Cells of adult T-cell leukemia evade HTLV-1 Tax/NF-κB hyperactivation-induced senescence

Abstract

Human T-cell leukemia virus type 1 (HTLV-1) is the etiological agent of adult T-cell leukemia/lymphoma (ATL). The HTLV-1 viral trans-activator/oncoprotein Tax is a major driver of ATL, yet it induces rapid p21^Cip1/Waf1 (p21)- and p27^Kip1-mediated cellular senescence through constitutive activation (hyperactivation) of NF-κB. Although constitutive NF-κB activation is a common feature of T/B-cell leukemia/lymphoma, including ATL, it is not known how ATL cells maintain chronic NF-κB activation without undergoing senescence. Here, we demonstrate that, in contrast to HTLV-1^- T-cell lines, ATL cell lines no longer undergo Tax-induced senescence. Although Tax⁺ and Tax^- ATL cell lines showed signatures of constitutive NF-κB activation, their ability to progress through the cell cycle was unaffected.

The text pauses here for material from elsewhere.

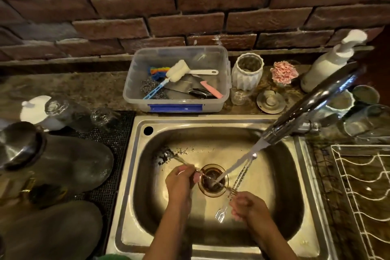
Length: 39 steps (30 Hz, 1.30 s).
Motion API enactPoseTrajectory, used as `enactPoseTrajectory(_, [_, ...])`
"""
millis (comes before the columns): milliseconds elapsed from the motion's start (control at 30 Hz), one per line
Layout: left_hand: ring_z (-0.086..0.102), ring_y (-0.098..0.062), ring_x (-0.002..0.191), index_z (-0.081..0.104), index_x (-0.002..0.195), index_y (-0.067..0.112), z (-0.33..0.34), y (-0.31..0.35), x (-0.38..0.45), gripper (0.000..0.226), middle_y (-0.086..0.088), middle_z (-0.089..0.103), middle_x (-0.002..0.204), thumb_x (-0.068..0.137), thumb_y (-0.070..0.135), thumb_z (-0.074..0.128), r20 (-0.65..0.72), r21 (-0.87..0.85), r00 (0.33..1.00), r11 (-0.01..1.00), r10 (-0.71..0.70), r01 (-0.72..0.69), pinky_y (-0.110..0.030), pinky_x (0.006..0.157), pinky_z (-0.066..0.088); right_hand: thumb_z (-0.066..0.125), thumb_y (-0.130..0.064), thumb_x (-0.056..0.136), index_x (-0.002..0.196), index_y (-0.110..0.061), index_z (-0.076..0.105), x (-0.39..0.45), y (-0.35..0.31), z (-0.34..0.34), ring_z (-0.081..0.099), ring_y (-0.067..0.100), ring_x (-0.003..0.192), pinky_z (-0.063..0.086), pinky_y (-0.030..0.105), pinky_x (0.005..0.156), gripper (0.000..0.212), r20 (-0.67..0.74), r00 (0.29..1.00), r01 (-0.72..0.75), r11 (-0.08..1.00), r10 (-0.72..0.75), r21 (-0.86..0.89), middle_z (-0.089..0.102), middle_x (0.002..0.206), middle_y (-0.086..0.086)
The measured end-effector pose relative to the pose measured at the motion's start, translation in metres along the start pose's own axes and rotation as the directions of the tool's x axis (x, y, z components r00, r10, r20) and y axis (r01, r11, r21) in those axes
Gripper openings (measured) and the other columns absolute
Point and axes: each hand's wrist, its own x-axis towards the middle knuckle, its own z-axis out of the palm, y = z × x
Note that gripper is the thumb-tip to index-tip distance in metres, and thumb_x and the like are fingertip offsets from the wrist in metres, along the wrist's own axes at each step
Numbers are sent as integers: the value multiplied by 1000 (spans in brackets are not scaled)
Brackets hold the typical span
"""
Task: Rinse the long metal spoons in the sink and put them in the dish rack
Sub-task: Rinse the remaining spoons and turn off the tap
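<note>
Both my hands are low in the steel sink point(280, 213) by the drain point(213, 180). My left hand point(182, 181) pinches the handle of a long metal spoon point(179, 159) whose bowl points up-left, with dark grounds around it. My right hand point(247, 207) grips a bundle of long twisted metal spoons point(240, 177) that slant up toward the tap; one forked end point(220, 214) sticks out below my fingers. Water point(238, 163) runs from the chrome tap point(312, 105) onto the drain between the hands. The white wire dish rack point(365, 183) stands right of the sink.
A clear plastic tub point(177, 101) with brushes, scourers and knives sits behind the sink. A white vase point(247, 72), a small glass, a drain cover and a pump bottle point(329, 63) line the back counter. Upturned glasses and pots rest on a black mat point(118, 143) at left.
</note>
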Motion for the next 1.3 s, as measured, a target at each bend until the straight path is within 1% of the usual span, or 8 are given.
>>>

In some cases, ATL cell lines continued to proliferate despite significant upregulation of p21; additionally, many cell lines displayed altered expression of G1 and G1/S cyclins, particularly overexpression of cyclin D2. We propose that, during the course of ATL development, leukemia cells acquire genetic/epigenetic changes that can mitigate the senescence response triggered by NF-κB hyperactivation. Restoring the NF-κB-induced senescence response would likely help to control the development and progression of ATL and similar lymphoid malignancies.

Graphical abstract

Figure 1.

ATL cells are resistant to Tax-induced senescence. T cells were transduced with the HTLV-1 oncogenic protein Tax and an EGFP Tax-reporter plasmid and allowed to grow undisturbed for 7 to 10 days. Transduced T cells were monitored for proliferation in semisolid media, as described in “Materials and methods.” This experiment was repeated 3 times; representative images acquired using a 10× objective are shown.

Figure 2.

NF-κB activation and cell-cycle dysregulation in ATL and control T cells. Whole cell lysates were prepared as reported and analyzed by standard immunoblotting using the indicated antibodies. (A) Evaluation of NF-κB pathway activation. (B) Evaluation of cyclin-dependent kinase inhibitor, cyclin, and CDK expression. Each immunoblot shown used the same protein lysates; the β-actin control in panel B is applicable to panel A. Each blot was repeated ≥5 times with the same and different lysates.